Leben im Denkmal (13): Vom Leben in der Villa Seyd

Wo einst nur eine Familie lebte, sind heute 18 Wohnungen untergebracht.

Uellendahl. Manche Besucher sagen, es ist ein „Aha-Erlebnis“. Anderen fällt einfach nur „Wow“ ein. Wer die Villa Seyd das erste Mal durch den Haupteingang betritt, ist vor allem eins: tief beeindruckt. Öffnet sich doch vor seinen Augen eine riesige Empfangshalle, die in ihrer Pracht eher an ein kleines Schlösschen erinnert.

Kunstvoll verzierte Fenster und Säulen; Wandmalereien; ein buntverglastes Oberlicht, Stuck, wohin man schaut — Hermann Seyd, der die Villa Ende des 19. Jahrhunderts bauen ließ, hatte sich wahrlich nicht lumpen lassen. Selbst für einen erfolgreichen Textilfabrikanten ist der Bau beachtlich.
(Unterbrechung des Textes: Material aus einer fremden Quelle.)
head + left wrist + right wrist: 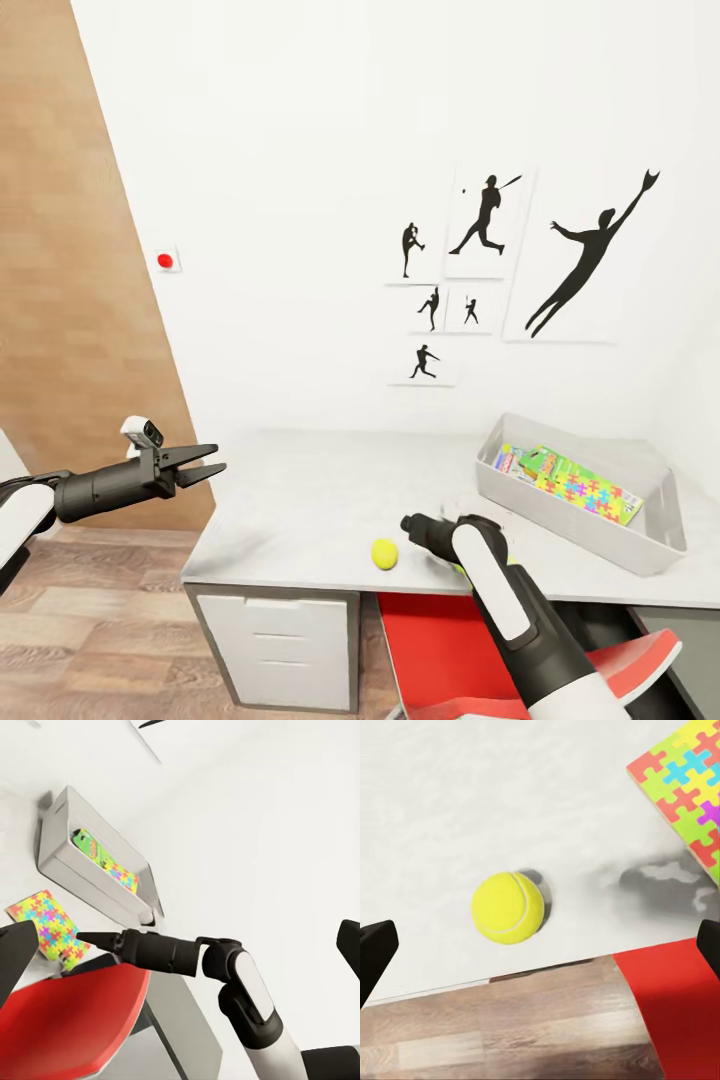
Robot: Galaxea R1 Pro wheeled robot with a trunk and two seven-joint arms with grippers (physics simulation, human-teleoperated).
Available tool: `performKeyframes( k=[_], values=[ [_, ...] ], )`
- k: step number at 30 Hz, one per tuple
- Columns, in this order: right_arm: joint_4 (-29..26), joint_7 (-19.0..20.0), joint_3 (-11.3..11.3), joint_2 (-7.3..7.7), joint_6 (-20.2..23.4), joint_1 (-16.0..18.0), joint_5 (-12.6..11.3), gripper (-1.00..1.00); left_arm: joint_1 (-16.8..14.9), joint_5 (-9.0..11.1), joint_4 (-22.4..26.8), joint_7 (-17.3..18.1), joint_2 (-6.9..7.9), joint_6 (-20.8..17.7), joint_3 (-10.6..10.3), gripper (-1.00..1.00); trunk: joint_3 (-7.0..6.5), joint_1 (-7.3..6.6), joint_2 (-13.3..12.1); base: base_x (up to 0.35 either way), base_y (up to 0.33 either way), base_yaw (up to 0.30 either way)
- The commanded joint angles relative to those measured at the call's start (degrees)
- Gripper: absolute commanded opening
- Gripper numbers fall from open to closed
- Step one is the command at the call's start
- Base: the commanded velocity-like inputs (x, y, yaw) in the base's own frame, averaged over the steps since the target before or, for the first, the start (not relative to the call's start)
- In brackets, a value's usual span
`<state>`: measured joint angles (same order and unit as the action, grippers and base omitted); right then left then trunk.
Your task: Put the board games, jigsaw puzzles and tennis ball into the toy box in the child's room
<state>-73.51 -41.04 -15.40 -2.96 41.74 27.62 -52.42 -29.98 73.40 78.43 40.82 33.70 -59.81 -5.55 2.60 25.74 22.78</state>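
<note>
While the bright yellow felt tennis ball (385,553) sits near the front edge of the long pale grey desk (300,500), the robot's right hand (412,525) reaches low over the desktop just beside it, apparently lined up for a pick. In the right wrist view the ball (508,907) lies between the two dark fingertips (375,952), which stand wide apart at either side of the picture with nothing held. A flat jigsaw puzzle panel of red, yellow, green and blue interlocking pieces (686,787) lies on the desk near the ball, not yet boxed; the left wrist view shows it (49,926) outside the box, close to its long side.

The shallow grey-beige toy box with low walls (600,540) stands at the desk's right end, well apart from the ball, and already carries a green-edged flat box with a colourful puzzle-print cover (580,485) leaning inside.

The left hand (205,465) hangs off the desk's left end, jaws parted and empty, likely kept clear of the working arm. A red chair (450,650) is tucked under the desk.
</note>
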Motion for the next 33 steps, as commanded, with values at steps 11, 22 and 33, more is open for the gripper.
performKeyframes(
  k=[11,22,33],
  values=[
    [0.1,-0.6,-0.4,0.05,0.0,0.1,-0.5,1.0,-0.1,0.0,0.0,0.2,0.05,-0.2,0.0,1.0,0.14,0.04,0.1,0.042,0.039,0.0],
    [0.1,-0.7,-0.3,0.0,0.0,0.1,-0.5,1.0,-0.1,0.0,0.0,0.2,0.05,-0.2,0.3,1.0,0.14,0.04,0.1,0.054,0.037,0.0],
    [0.6,-2.9,-0.2,-0.03,0.2,1.1,-0.2,1.0,-0.1,-0.1,0.0,0.2,0.05,-0.2,0.3,1.0,0.14,0.04,0.1,0.001,0.032,0.0]
  ],
)
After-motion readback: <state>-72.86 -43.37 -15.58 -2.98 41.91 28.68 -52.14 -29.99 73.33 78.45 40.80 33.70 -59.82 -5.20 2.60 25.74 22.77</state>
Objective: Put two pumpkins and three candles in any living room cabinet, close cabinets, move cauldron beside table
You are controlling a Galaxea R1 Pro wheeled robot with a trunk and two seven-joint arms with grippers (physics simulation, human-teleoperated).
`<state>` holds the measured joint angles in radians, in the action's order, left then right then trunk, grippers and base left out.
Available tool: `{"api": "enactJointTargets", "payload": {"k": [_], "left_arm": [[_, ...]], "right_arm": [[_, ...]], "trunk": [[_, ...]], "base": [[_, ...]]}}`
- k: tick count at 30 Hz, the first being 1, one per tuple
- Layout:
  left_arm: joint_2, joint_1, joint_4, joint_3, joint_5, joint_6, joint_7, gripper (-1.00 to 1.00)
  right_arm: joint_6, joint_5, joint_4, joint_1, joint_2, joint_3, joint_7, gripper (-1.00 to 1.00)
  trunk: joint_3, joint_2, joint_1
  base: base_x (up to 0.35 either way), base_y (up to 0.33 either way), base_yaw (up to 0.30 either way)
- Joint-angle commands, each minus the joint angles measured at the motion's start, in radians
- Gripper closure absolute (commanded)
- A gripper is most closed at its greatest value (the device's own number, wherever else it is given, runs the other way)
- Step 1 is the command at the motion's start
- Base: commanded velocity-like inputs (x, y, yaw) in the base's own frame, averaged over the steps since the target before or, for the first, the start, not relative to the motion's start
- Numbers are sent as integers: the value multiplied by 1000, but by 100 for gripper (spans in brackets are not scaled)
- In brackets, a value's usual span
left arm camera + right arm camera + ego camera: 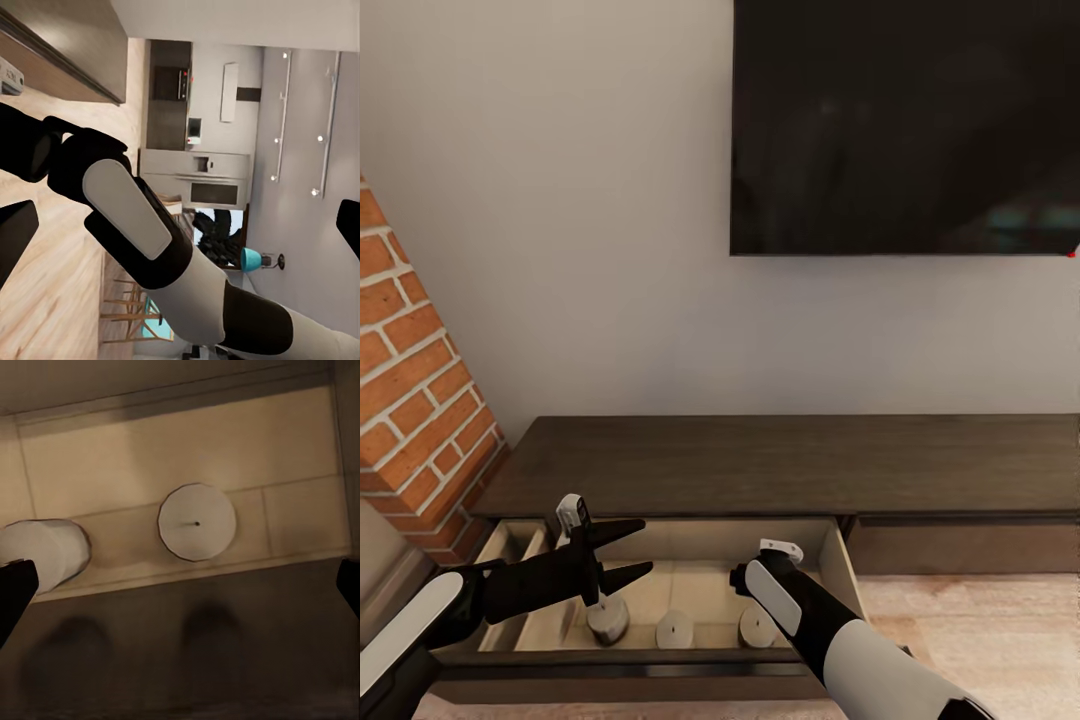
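At the bottom of the head view the cabinet (780,465) has one drawer (838,560) pulled out, and three candles stand in a row along its front edge. The left candle (607,618) is under the left tool (640,550), the middle candle (675,629) is free, and the right candle (757,627) is just beside the right arm. All three stand upright, with the round top facing up.

The left tool hangs over the drawer with its fingers spread apart and nothing between them. In the right wrist view the right tool (180,585) looks straight down into the drawer; its dark fingertips (15,585) sit at the two side edges of the frame, wide apart and empty, and two candles are on the drawer floor there.

The candles seem already placed. I judge that the next move is to lift both arms out and push the drawer front toward the cabinet. Both tools are about equally near to it.
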<state>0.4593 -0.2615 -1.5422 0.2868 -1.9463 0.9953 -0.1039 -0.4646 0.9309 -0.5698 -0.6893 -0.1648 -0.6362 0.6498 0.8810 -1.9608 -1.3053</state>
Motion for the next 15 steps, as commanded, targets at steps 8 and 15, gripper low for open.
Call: {"api": "enactJointTargets", "payload": {"k": [8, 15], "left_arm": [[1, -1, 1, 2, 9, 0, -10, -100], [0, -1, 1, 2, 9, 0, -10, -100]], "right_arm": [[-20, 6, -3, -1, 2, -4, 7, -100], [-21, 7, -3, -1, 1, -1, -21, -100]], "trunk": [[-24, 56, 31], [-46, 105, 58]], "base": [[-37, 0, 0], [-1, 0, 0]]}}
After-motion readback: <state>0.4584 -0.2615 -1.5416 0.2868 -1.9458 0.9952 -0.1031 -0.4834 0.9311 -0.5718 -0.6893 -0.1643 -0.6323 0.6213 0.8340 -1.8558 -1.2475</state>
Heute befinden sich dort, wo einst nur eine Familie — natürlich mit Personal — logierte, gleich 18 Wohnungen. Und doch gebe es Leute, die für solch einen Augenschmaus gar keinen Blick haben, wie David A. Lazica mit einem Schmunzeln erzählt. „Als ich Nachmieter für meine Wohnung hier gesucht habe, gab es Interessenten, die die Eingangshalle nur gut fanden, weil sie problemlos ihre Möbel dadurch bekommen hätten.“

Ausziehen wollte Lazica damals übrigens nicht. Auf so eine Idee käme er gar nicht. Er wechselte nur in die Wohnung nebenan. „Dafür habe ich dort jetzt einen Balkon“, erklärt der 39-jährige Oberarzt der Urologie im Helios-Klinikum, der schon zu Studentenzeiten an den Adalbert-Stifter-Weg zog. Die Anzeige in der WZ, in der 1997 der damalige Eigentümer auf gerade einmal vier Zeilen und relativ unscheinbar um Mieter warb, hat Lazica aufbewahrt. „Die Villa Seyd sagte mir damals aber gar nichts“, erinnert sich der Mediziner.

Denn da waren die Zeiten, in denen der denkmalgeschützte Bau von weitem sichtbar auf der leichten Anhöhe thronte, schon längst vorbei. Der große Park der Seyds hat schon vor Jahrzehnten modernen Neubauten Platz gemacht. Lazica hält sich mit einer Bewertung der, wie viele sagen, Bausünde zurück und schwärmt stattdessen vom Leben in der Villa.

Die Wohnungen seien aber eher „normal“, betont er beim Gang durch die zweieinhalb Zimmer. „Das hier ist kein Luxuswohnen“, sagt er, auch wenn die Eingangshalle etwas anderes vermuten lasse. Vier Meter hohe Decken? „Ich genieße das und könnte mir eigentlich gar nichts anderes mehr vorstellen.“

Hin und wieder feiere die Hausgemeinschaft Partys zusammen, die dank des Ambientes dann doch eher kleinen Bällen gleichen. Und pünktlich zur Weihnachtszeit spendiert der Eigentümer jedes Jahr einen hohen Christbaum für die Halle, vor dem sich die Mieter dann zum Plätzchen essen treffen.

Lazica habe auch schon Leute vor der Tür „aufgegabelt“, die unbedingt mal ein Blick ins Innere werfen wollten. „Damit habe ich kein Problem.“ Für Architekten sei der Bau natürlich sehr interessant. Die mittlerweile etwas versteckt liegende Villa passe einfach zu Wuppertal, „der Stadt auf den zweiten Blick“, wie Lazica, ein Ur-Wuppertaler, eine Bekannte zitiert.

Anekdötchen gibt es einige rund ums Haus. Im Keller existiert noch der alte, längst verschlossene Eingang des „Geheimtunnels“ zum Belvedere-Turm an der Kohlstraße.

Und vor ein paar Jahren war die Villa Kulisse für einen Filmdreh. „Da traf ich hier auf einmal Martin Semmelrogge“, erinnert sich Lazica. Semmelrogge, durchaus als Skandaludel bekannt, spielte damals in „Fahr zur Hölle, Gott“ den Satan — wie passend. Nur einen Hausgeist, den gebe es in der Villa nicht, sagt Lazica lächelnd.